Nationalize the fucking water. QUICK.
 

The Albatross

Member
Oct 25, 2017
38,956
I love to commditize the very basic building block of life itself, to me it represents the entrepreneurial spirit of mankind at its zenith

Nationalize the fucking water. QUICK.

There isn't any private organization that "owns" water or water rights, so it can't really be nationalized like ... say ... the railroads were, and water rights are already managed by governments (in the US). Nations claim sovereignty over their water rights, and within nations, states and local governments regularly sue one another over their water rights; within cities, private companies especially in water-intensive industries like farming regularly go to court over water access or land that has water access. The establishment of, basically, every dam in the US in the last 100 years has usually been accompanied by years of law suits in federal court of one state suing another for the water rights; and the federal government usually adjudicates those.

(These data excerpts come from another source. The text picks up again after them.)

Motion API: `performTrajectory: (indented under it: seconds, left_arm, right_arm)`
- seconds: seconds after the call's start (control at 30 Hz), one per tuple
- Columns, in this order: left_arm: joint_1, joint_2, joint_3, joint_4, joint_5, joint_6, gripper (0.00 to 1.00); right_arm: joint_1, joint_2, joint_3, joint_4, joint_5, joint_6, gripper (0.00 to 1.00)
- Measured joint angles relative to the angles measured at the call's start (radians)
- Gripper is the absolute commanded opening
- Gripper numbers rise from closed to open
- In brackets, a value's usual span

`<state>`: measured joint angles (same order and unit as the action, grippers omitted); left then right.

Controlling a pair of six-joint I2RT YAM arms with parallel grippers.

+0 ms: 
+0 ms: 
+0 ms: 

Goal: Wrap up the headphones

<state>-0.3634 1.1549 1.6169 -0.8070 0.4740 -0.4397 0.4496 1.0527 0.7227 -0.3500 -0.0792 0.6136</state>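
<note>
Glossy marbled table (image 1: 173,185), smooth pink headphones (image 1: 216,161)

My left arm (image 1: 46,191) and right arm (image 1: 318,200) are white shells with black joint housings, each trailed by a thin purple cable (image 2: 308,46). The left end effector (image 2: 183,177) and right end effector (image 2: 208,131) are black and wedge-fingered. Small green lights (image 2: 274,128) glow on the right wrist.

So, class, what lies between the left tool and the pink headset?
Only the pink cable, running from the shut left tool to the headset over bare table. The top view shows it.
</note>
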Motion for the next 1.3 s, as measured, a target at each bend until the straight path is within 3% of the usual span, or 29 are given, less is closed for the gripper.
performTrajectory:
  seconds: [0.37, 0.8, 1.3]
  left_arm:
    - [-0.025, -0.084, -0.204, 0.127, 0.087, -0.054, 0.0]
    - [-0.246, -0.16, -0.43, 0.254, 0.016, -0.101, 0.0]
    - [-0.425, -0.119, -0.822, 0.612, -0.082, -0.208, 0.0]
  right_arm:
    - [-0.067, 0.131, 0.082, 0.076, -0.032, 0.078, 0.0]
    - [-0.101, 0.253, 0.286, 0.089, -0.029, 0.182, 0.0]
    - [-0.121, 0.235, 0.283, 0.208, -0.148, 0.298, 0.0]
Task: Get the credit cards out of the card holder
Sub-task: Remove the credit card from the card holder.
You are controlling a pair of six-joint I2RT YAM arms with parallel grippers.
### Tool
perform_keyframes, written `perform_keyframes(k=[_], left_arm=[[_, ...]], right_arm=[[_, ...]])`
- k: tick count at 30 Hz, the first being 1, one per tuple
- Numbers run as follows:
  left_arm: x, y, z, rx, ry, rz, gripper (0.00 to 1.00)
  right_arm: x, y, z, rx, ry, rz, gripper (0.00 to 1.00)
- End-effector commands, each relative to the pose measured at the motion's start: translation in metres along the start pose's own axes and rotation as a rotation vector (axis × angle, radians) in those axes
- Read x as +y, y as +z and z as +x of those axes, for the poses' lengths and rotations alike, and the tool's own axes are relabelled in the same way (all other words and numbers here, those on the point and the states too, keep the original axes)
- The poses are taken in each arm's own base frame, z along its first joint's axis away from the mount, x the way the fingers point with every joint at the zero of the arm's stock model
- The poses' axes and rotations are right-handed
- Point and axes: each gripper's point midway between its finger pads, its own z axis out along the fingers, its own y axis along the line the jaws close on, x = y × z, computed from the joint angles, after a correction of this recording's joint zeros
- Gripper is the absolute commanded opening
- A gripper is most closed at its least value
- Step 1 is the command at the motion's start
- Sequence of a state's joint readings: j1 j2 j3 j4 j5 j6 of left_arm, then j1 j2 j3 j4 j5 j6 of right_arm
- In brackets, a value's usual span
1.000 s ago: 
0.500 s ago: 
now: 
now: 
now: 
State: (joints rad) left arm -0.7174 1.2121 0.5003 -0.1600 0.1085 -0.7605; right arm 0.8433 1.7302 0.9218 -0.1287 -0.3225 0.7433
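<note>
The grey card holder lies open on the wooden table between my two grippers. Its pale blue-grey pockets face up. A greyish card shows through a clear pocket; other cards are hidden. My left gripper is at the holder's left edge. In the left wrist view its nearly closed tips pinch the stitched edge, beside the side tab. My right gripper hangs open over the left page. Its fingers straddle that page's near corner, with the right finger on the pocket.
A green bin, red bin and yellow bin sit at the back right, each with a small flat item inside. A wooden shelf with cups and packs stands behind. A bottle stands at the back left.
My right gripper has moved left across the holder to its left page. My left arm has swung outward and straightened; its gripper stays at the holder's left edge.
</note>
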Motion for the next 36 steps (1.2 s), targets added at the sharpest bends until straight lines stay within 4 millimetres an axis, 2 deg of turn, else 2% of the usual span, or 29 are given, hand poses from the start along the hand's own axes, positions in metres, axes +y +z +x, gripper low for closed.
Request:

There are private water enterprises that are commodotized like desalination plants, some water purification/potability plants (though most of these are governmental/municipal in the US... private/public partnerships), and then the relatively small but well known water industries like bottled water or private water use (pools, commercial development, mechanized industry, specialized water uses, etc). The water supply, though, is largely government controlled and public.
 

platocplx

2020 Member Elect
Member
Oct 30, 2017
36,072
Wanna know how bad water is becoming in the US. just google "consent decree water" There are TONS of cities who have been told by the govt to fix their water systems and to prevent sewage and runoff from mixing.
 
Oct 27, 2017
10,660
T. Boone. Pickens tried to monopolize the water supply to west Texas. This shit is going to happen. Billionaires are going to buy up access to aquifers and control access.
 

Protein

Member
Oct 27, 2017
2,030
50 years from now: "Just get a better job so you can afford to drink water like the rest of us!"